→ Work instruction:
Give the data below again exactly as written, without its pictures.

########################################

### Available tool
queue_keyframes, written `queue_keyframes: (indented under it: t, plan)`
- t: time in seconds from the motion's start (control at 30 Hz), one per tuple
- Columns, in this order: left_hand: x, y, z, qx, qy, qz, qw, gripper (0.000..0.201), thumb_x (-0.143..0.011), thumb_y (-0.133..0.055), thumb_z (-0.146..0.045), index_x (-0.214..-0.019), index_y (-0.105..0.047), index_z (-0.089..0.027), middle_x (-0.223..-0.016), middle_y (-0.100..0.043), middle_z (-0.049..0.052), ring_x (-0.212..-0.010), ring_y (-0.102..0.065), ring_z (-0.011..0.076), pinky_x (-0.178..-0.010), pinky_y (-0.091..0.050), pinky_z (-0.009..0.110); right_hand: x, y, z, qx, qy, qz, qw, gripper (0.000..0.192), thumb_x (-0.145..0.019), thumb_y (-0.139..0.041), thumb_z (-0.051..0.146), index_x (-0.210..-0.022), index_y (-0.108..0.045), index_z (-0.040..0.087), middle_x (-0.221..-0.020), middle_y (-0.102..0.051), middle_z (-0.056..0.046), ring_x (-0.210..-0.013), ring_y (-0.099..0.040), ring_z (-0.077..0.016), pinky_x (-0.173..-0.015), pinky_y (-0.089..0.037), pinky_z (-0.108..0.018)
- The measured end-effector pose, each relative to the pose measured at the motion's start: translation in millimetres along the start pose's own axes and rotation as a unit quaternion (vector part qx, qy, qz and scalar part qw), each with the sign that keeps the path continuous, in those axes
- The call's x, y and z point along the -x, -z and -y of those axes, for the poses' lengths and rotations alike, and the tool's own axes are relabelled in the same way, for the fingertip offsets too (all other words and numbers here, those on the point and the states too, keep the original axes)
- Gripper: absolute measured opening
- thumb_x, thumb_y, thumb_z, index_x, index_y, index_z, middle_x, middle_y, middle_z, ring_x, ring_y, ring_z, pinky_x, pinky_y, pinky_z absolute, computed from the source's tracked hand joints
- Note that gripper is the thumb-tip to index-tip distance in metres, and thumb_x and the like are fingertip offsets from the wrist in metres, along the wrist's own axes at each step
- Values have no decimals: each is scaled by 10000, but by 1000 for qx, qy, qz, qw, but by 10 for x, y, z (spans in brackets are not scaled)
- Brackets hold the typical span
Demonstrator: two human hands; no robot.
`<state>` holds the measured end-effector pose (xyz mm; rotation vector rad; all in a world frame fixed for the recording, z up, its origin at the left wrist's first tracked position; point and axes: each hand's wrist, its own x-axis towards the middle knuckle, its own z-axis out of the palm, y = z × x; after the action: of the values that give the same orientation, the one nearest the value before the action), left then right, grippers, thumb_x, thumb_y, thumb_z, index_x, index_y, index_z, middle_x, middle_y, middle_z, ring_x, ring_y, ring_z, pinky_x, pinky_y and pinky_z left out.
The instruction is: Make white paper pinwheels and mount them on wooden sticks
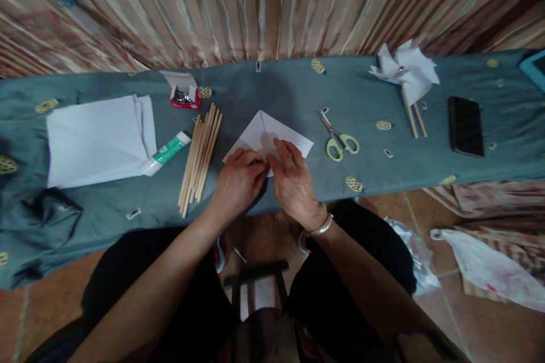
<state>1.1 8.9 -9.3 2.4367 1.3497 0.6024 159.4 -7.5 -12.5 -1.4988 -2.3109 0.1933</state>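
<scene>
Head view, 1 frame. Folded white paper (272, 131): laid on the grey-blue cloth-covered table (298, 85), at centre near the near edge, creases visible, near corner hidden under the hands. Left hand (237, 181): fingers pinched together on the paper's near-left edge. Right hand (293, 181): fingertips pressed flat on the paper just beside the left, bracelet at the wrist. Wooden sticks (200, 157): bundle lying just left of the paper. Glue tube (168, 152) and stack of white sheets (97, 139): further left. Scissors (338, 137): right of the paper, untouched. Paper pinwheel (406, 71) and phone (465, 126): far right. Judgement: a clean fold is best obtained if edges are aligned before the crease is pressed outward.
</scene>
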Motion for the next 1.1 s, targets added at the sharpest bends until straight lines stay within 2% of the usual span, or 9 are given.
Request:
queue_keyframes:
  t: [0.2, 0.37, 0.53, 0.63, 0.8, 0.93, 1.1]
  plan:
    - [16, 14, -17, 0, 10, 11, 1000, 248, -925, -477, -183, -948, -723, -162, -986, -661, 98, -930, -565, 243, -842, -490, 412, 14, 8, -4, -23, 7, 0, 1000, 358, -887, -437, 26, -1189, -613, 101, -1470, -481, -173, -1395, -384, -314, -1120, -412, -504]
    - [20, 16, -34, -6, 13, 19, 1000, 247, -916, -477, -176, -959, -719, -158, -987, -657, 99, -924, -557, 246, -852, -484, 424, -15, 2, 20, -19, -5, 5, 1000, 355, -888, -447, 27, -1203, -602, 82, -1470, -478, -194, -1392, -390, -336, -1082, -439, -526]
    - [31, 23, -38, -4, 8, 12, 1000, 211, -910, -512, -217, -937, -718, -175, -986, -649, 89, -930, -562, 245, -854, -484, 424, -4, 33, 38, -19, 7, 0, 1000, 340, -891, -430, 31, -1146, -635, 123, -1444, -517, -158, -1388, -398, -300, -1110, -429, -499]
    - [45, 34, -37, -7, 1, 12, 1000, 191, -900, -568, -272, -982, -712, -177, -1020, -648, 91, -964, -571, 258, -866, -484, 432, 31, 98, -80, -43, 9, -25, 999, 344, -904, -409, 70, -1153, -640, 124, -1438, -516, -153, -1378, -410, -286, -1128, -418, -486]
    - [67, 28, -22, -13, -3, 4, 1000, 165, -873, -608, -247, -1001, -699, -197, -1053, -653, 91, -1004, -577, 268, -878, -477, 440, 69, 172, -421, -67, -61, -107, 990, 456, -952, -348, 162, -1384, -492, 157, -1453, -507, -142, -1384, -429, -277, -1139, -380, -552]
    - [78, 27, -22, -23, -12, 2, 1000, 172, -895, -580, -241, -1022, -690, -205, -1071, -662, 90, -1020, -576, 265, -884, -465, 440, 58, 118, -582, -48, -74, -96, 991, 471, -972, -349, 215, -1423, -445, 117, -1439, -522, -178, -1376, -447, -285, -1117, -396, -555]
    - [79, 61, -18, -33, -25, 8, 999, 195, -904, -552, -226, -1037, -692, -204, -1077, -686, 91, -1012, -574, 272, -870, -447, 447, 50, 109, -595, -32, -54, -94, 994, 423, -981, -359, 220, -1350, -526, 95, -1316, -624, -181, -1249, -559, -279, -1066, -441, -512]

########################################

→ Solution for this task:
### Available tool
queue_keyframes, written `queue_keyframes: (indented under it: t, plan)`
- t: time in seconds from the motion's start (control at 30 Hz), one per tuple
- Columns, in this order: left_hand: x, y, z, qx, qy, qz, qw, gripper (0.000..0.201), thumb_x (-0.143..0.011), thumb_y (-0.133..0.055), thumb_z (-0.146..0.045), index_x (-0.214..-0.019), index_y (-0.105..0.047), index_z (-0.089..0.027), middle_x (-0.223..-0.016), middle_y (-0.100..0.043), middle_z (-0.049..0.052), ring_x (-0.212..-0.010), ring_y (-0.102..0.065), ring_z (-0.011..0.076), pinky_x (-0.178..-0.010), pinky_y (-0.091..0.050), pinky_z (-0.009..0.110); right_hand: x, y, z, qx, qy, qz, qw, gripper (0.000..0.192), thumb_x (-0.145..0.019), thumb_y (-0.139..0.041), thumb_z (-0.051..0.146), index_x (-0.210..-0.022), index_y (-0.108..0.045), index_z (-0.040..0.087), middle_x (-0.221..-0.020), middle_y (-0.102..0.051), middle_z (-0.056..0.046), ring_x (-0.210..-0.013), ring_y (-0.099..0.040), ring_z (-0.077..0.016), pinky_x (-0.173..-0.015), pinky_y (-0.089..0.037), pinky_z (-0.108..0.018)
- The measured end-effector pose, each relative to the pose measured at the motion's start: translation in millimetres along the start pose's own axes and rotation as a unit quaternion (vector part qx, qy, qz and scalar part qw), each with the sign that keeps the path continuous, in those axes
- The call's x, y and z point along the -x, -z and -y of those axes, for the poses' lengths and rotations alike, and the tool's own axes are relabelled in the same way, for the fingertip offsets too (all other words and numbers here, those on the point and the states too, keep the original axes)
- Gripper: absolute measured opening
- thumb_x, thumb_y, thumb_z, index_x, index_y, index_z, middle_x, middle_y, middle_z, ring_x, ring_y, ring_z, pinky_x, pinky_y, pinky_z absolute, computed from the source's tracked hand joints
- Note that gripper is the thumb-tip to index-tip distance in metres, and thumb_x and the like are fingertip offsets from the wrist in metres, along the wrist's own axes at each step
- Values have no decimals: each is scaled by 10000, but by 1000 for qx, qy, qz, qw, but by 10 for x, y, z (spans in brackets are not scaled)
- Brackets hold the typical span
Demonstrator: two human hands; no robot.
`<state>` holds the measured end-effector pose (xyz mm; rotation vector rad; all in a world frame fixed for the recording, z up, its origin at the left wrist's first tracked position; point and axes: each hand's wrist, its own x-axis towards the middle knuckle, its own z-axis out of the palm, y = z × x; after the action: of the values that give the same orientation, the one nearest the value before the action), left then right, grippers, thumb_x, thumb_y, thumb_z, index_x, index_y, index_z, middle_x, middle_y, middle_z, ring_x, ring_y, ring_z, pinky_x, pinky_y and pinky_z left out.
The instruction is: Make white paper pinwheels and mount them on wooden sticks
<state>1.1 8.9 -9.3 2.4367 1.3497 0.6024 159.4 -7.5 -12.5 -1.4988 -2.3109 0.1933</state>
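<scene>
Head view, 1 frame. Folded white paper (272, 131): laid on the grey-blue cloth-covered table (298, 85), at centre near the near edge, creases visible, near corner hidden under the hands. Left hand (237, 181): fingers pinched together on the paper's near-left edge. Right hand (293, 181): fingertips pressed flat on the paper just beside the left, bracelet at the wrist. Wooden sticks (200, 157): bundle lying just left of the paper. Glue tube (168, 152) and stack of white sheets (97, 139): further left. Scissors (338, 137): right of the paper, untouched. Paper pinwheel (406, 71) and phone (465, 126): far right. Judgement: a clean fold is best obtained if edges are aligned before the crease is pressed outward.
</scene>
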Motion for the next 1.1 s, targets added at the sharpest bends until straight lines stay within 2% of the usual span, or 9 are given.
Request:
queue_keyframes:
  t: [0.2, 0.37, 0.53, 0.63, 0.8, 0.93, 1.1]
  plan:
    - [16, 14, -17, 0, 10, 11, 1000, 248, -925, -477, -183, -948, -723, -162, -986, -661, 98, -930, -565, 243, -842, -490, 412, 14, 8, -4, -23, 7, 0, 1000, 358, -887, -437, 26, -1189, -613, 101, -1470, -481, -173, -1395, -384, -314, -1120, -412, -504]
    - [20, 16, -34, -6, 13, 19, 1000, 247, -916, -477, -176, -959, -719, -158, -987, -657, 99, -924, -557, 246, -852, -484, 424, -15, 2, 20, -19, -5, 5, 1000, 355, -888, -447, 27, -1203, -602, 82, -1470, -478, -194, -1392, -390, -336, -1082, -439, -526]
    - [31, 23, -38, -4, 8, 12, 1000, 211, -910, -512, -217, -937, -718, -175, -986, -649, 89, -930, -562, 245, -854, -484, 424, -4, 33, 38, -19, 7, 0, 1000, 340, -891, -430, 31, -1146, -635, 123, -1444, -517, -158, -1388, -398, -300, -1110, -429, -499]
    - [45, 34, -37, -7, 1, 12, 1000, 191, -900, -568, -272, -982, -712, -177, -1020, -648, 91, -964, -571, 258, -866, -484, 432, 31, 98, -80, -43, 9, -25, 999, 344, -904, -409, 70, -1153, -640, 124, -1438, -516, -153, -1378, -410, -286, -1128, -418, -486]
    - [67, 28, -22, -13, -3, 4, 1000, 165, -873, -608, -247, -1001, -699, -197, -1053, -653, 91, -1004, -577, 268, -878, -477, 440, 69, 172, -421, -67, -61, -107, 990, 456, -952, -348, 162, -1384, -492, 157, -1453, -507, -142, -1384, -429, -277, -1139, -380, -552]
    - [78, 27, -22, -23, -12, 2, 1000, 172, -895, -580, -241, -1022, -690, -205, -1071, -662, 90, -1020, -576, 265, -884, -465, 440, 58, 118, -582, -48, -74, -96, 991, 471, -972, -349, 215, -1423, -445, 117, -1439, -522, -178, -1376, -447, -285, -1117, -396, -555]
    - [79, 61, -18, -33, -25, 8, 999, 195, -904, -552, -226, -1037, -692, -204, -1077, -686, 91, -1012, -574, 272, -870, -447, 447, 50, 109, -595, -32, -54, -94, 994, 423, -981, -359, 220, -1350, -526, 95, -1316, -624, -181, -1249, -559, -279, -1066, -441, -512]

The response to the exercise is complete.